A similar incident happened in Sicily years ago. As I walked along the shore near my cousin’s cottage, I was bitten by a jellyfish.  Immediately, a red line appeared all the way up my leg. The pain was excruciating and as I sat on a rock trying to massage and comfort myself, two little girls, around 5 years old, came by. Each held a hand and quickly led me to a doctor on top of a hill nearby. Sicilian is very different than Tuscano, which I am more familiar with, but I quickly understood that this was a serious bite. After a few hours and some tenderness by the girls and soothing natural medicine from the doctor, I was treated and on my way to being OK.

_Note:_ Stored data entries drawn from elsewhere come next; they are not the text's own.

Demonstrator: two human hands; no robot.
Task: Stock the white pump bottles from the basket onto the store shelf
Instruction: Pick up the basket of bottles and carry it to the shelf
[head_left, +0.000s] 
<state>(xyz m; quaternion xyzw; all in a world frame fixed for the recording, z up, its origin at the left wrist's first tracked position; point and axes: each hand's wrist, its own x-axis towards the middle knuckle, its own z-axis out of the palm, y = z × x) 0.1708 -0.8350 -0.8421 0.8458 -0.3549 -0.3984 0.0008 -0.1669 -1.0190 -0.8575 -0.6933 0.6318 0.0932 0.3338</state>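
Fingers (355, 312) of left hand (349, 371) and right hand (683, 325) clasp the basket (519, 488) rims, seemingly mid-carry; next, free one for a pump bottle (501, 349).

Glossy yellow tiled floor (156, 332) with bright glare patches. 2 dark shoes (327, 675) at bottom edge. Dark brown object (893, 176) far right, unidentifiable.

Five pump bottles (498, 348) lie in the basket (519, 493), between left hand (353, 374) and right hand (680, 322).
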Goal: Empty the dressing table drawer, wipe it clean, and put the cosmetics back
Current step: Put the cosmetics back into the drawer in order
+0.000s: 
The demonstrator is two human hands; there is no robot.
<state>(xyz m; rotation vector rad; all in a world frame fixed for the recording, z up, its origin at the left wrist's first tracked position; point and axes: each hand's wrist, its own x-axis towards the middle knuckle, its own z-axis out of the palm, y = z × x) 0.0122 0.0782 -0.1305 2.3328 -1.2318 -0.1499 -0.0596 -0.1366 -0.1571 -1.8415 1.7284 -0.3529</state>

There are so many beautiful varieties of fruits and vegetables and foods now that summer is upon us.  The years of eating well and enjoying delicious foods are memorable, however the very few food experiences that turned out negatively are also unforgettable.        

Last Sunday, when my daughter-in-law called to invite me to brunch, she reported that my granddaughters wanted me to make strawberry soup, which they love. The ritual of enjoying the first delicious local strawberries, finding the best of them, always reminds me of my mother and our days together in Florida.  

“This is the most delicious food you will ever taste,” said granddaughter Emma as she tried to coax her boyfriend to taste the chilled strawberry soup.  He declined, to which she responded “Good, more for me.”  That’s how I feel about it too.


Chilled Strawberry Soup

Cover 1 quart of cleaned strawberries with 2 or 3 cups of red wine, 1 cup of sugar and a dash of cinnamon, if you like, add the zest of a lemon.

 

Allow to come to a boil, quickly lower heat and simmer until strawberries are soft. Keep an eye on the pot, as the mixture has a tendency to boil over quickly. Depending on how ripe the berries are,  timing will vary.

 

Set aside to cool. Using a food processor or a bermixer, puree the berries and liquid. A blender will do as well.

 

When berries are cold, add heavy cream, light cream or yogurt or a combination of sour cream and whole milk to lighten up soup. The amount you use will depend on how thick you would like the soup.

 

Serve chilled with fresh mint as a garnish. This is great with a cookie as an afternoon snack or dessert.